Fate and the National Park Service this year conspired to deprive Washington fly fishermen of the best part of spring. But not before David Malakoff struck home.
Senior prom night, Wilson High School. Malakoff deposits his date safely home at 4 a.m., ponders the exigencies of the hour and decides on an appropriate course. He grabs his fly rod and heads for the C&O Canal.
Sometime shortly after dawn, Malakoff finds what he came for. Mulberries.
Dropping plop, plop, plop into the muddy water.
And underneath, greedy carp sucking up the fallen fruit with a kissing sound. If this were a movie they'd call it "Lips."

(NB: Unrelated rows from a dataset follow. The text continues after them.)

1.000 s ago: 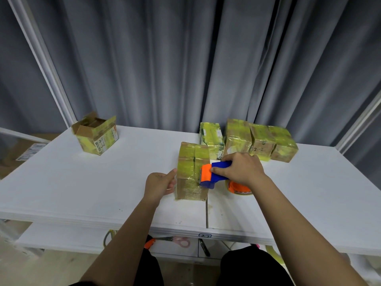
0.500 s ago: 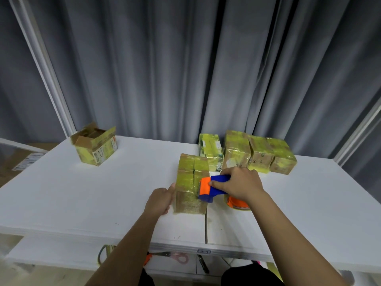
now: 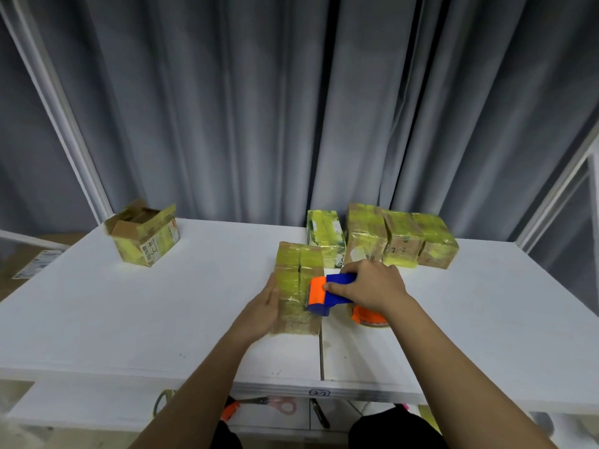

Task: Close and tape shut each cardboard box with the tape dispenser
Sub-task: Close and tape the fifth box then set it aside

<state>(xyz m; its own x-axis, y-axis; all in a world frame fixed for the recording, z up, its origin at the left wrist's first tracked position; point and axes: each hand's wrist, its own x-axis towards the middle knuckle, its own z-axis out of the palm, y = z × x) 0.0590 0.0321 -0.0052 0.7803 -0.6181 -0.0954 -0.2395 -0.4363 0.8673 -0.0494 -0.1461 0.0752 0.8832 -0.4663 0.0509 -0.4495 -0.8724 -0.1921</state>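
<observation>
Here the right hand (image 3: 372, 288) grips the tape dispenser (image 3: 327, 294) against the closed box (image 3: 298, 286); the left hand (image 3: 264, 306), fingers straight, braces its opposite side. Best press firmly, pulling tape flat along the seam.

The white bench (image 3: 129, 319) carries a taped box (image 3: 296, 286) near its middle seam. Behind and to the right of that box stands a row of four taped boxes (image 3: 382, 241); far to its left sits an open box (image 3: 144, 236), and just right of it a tape roll (image 3: 369, 317).
</observation>
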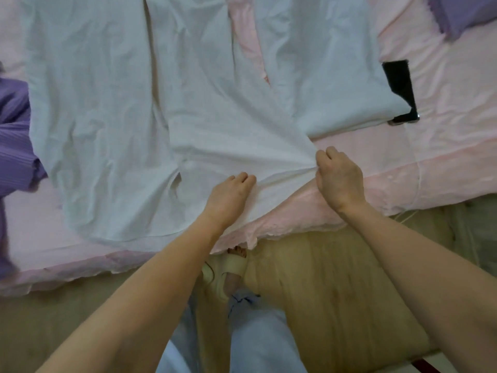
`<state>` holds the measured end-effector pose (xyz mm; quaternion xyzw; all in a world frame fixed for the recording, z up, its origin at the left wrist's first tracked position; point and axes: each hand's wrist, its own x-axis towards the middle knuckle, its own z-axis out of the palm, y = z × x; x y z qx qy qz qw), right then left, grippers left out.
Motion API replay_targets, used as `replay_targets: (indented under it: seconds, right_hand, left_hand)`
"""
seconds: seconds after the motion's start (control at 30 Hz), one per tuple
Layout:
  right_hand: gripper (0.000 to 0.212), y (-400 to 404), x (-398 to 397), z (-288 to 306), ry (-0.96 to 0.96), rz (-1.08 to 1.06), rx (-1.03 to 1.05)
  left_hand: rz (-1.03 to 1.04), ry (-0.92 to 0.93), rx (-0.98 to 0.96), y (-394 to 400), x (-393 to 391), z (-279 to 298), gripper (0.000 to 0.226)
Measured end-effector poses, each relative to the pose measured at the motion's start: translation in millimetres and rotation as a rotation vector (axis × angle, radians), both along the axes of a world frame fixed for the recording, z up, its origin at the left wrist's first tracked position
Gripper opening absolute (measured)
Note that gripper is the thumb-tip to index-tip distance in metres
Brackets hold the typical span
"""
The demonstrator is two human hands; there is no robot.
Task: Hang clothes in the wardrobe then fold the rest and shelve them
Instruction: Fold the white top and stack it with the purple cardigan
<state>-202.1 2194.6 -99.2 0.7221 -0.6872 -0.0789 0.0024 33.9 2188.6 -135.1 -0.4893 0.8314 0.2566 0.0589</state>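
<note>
A large white garment (113, 98) lies spread flat over the pink bed sheet (443, 146), wrinkled, with a sleeve-like part reaching to the right. My left hand (228, 195) rests with curled fingers on the garment's near edge, pressing it against the bed. My right hand (338, 176) pinches a bunched fold of the same white cloth at its near right corner, and creases radiate from the pinch. The fingertips of both hands are tucked into the fabric.
A black phone (400, 90) with a white cable lies on the bed at right, partly under the white cloth. Purple garments sit at the left edge (16, 135) and far right corner (462, 14). Wooden floor (336, 286), my slippered foot and light trousers are below.
</note>
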Motion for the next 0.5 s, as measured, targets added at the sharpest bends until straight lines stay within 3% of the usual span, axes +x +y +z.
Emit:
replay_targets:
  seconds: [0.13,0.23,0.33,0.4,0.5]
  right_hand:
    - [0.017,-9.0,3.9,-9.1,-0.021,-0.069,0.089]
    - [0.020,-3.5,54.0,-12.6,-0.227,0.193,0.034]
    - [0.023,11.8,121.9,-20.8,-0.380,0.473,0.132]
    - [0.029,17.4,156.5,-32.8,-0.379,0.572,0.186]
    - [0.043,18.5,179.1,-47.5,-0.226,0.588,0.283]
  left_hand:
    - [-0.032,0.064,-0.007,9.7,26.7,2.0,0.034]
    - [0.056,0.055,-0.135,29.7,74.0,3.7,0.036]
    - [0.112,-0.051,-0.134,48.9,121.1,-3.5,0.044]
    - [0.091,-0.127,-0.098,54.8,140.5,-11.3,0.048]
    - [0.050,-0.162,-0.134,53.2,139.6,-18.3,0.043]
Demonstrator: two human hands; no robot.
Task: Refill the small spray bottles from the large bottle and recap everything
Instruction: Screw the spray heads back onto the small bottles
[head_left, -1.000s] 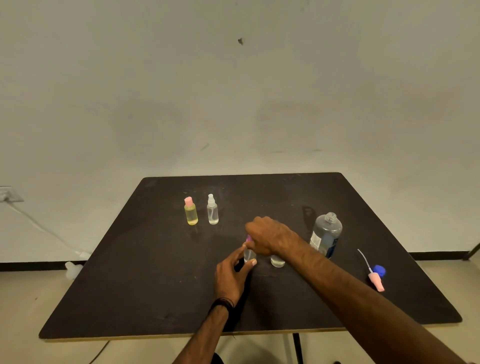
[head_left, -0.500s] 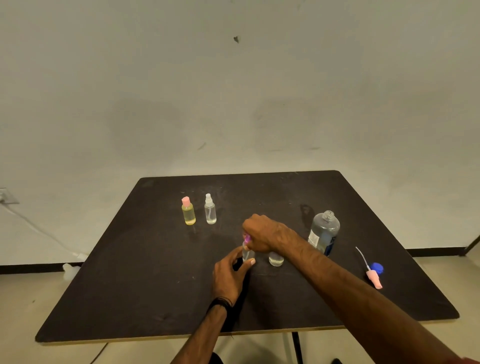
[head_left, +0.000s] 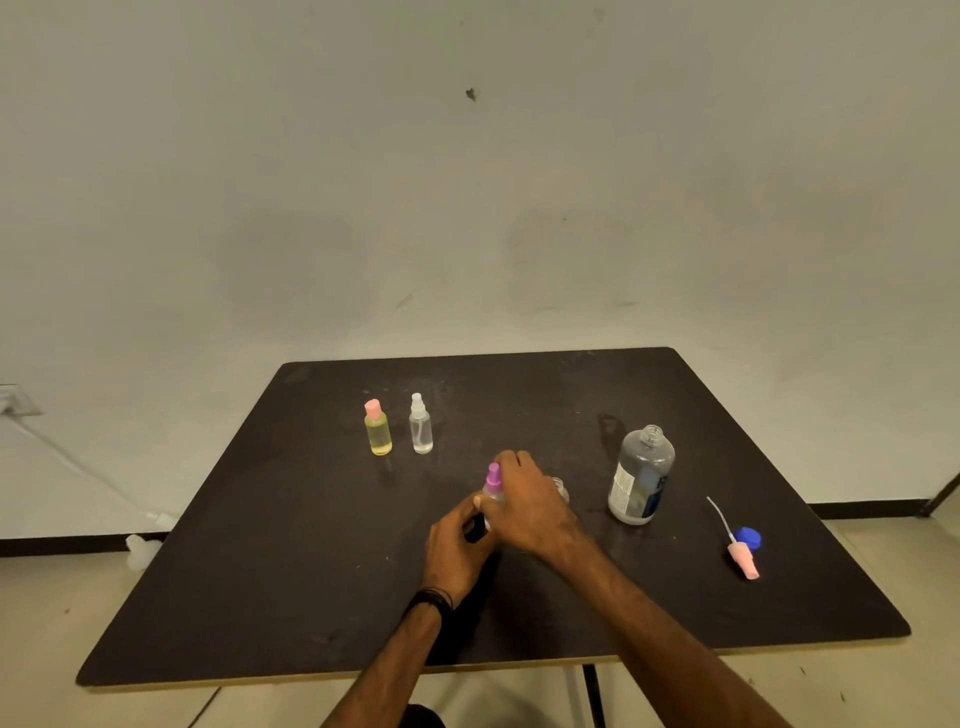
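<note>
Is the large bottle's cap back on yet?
No, the large bottle stands with its threaded neck open, and the blue cap lies on the table to its right.

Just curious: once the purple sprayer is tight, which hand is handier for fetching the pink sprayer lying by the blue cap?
Probably the right hand: the pink sprayer lies on its side; the left hand holds the purple-topped bottle.

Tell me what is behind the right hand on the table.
Behind the right hand only the open neck of a small clear bottle shows; its body is covered. No cap sits on it. The large bottle stands farther right, uncapped.
</note>
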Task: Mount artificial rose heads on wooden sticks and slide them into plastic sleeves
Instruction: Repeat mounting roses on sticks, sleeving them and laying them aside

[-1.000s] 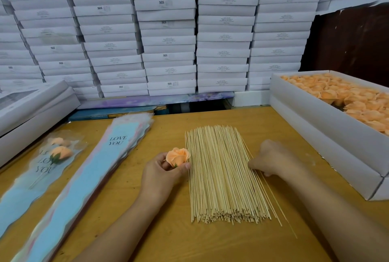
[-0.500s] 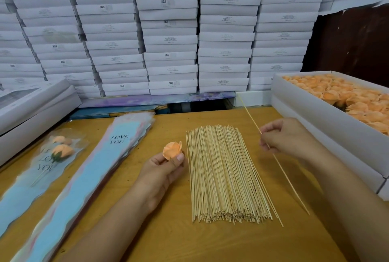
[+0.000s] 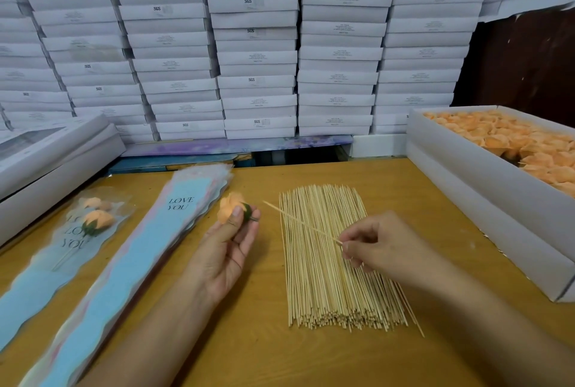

Malakoff ties on one of his specially prepared mulberry flies, crafted of deer hair dyed purple. He sneaks up on the banks, scales the mulberry trunk and shakes the tree, prompting a storm of fallen berries.
"We call it manufacturing the hatch," he explains later. "Chumming. You know."
That done, he lofts his berry imitation onto the surface and is almost immediately fast to a 14-pound monster, which leads him up and down the canal for 35 minutes until he finally captures it, extracts the fly and sets it free. f
Malakoff finally went home to sleep that morning, but he was back on the canal and on Rock Creek several times last week seeking to repeat the conquest.
He dragged an observer along one day with the assurance, "I can absolutely guarantee you a carp on a fly."
When people start guaranteeing fish, other people who write about fishing for a living start thinking of other things they can write about when the guarantee falls through.
No exception here.
"Jeez," said Malakoff, "they drained the canal."
Indeed, his honey hole last week was a muddy trickle. The Park Service had emptied the canal above Key Bridge to build a new dock at Fletcher's Landing. By the time it's full again the mulberry hatch will be long over.
A pity, because the tiny breed of local-water fly fishermen in Washington have little else to cheer about. As the day wore on Malakoff led his colleauge up river to the stretch called Widewater, a beautiful lake in the canal just above Old Anglers Inn on MacArthur Boulevard.
They watched a flight of six Canada geese barrel down the waterway, 30 yards high and squawking; they saw a green heron fishing on the far banks, listened to multitudes of songbirds, caught bluegills and crapies and catfish. But they never got a rise from a carp.
"On a scale of one to 10 I'd give this carp season a two," said Forrest Cromwell, who has been fly fishing around Washington since the 1920s.
He is also something of the father of fly fishing for carp.
In 1972, Cromwell said, he was fishing for bluegills in the canal using a 6 1/2-foot Leonard bamboo fly rod, 4x tippet (line with a breaking strength of about three pounds) and a No. 14 Scraggly Wulff fly.
Something picked up the fly when Cromwell wasn't paying attention and took off.
"The canal was kind of roily that day and I never did see that fish, though I had him on for half an hour. Finally he got under a tree limb and broke off.
"After it was all over I noticed that I was under a mulberry tree and carp were feeding in there.
"I went home and tied up some deer hair mulberry flies, and we had some terrifically exciting fishing after that."
Eventually this unique technique found its way into the pages of the austere Fly Fisherman magazine, and Cromwell still feels cheated that he never got credit for being first.
Until two years ago, one of the principal delights of this kind of fishing was that the absolute best place to do it was in the back yard of the Port of Georgtown in the heart of the crustiest neighborhood in Washington.
That's where the biggest mulberries trees were, and it was a special treat to be horsing giant fish out under the bewildered gazes of the Georgetown beautiful people.
Then the Park Service drained the stretch of the canal below Key Bridge to rebuild the banks.
Now they've drained, presumably temporarily, a long stretch above the bridge.
The only known remaining hotspot for carp is Rock Creek around P Street, behind Dunbarton Oaks and at the very mouth of the creek underneath the K Street underpass. But nobody gets to watch and it isn't the same. It probably never will be.
Nobody seems to care a fig for mulberry fishermen, the waters they fish or the trees that provide their sport.
"Why, they ripped up a whole tree right here on Thomas Jefferson street," said Cromwell. "Construction people. Ripped it up and threw it away like a bag of trash.
"Lunatics. That's what they are."
Mulberry season is fast fading but there may be a few days left. The latest information is generally available from Peter Yarrington at The Angler, the fly fishing store in Georgetown.
If pressed, Yarrington might even be persuaded to tie up a few mulberry flies.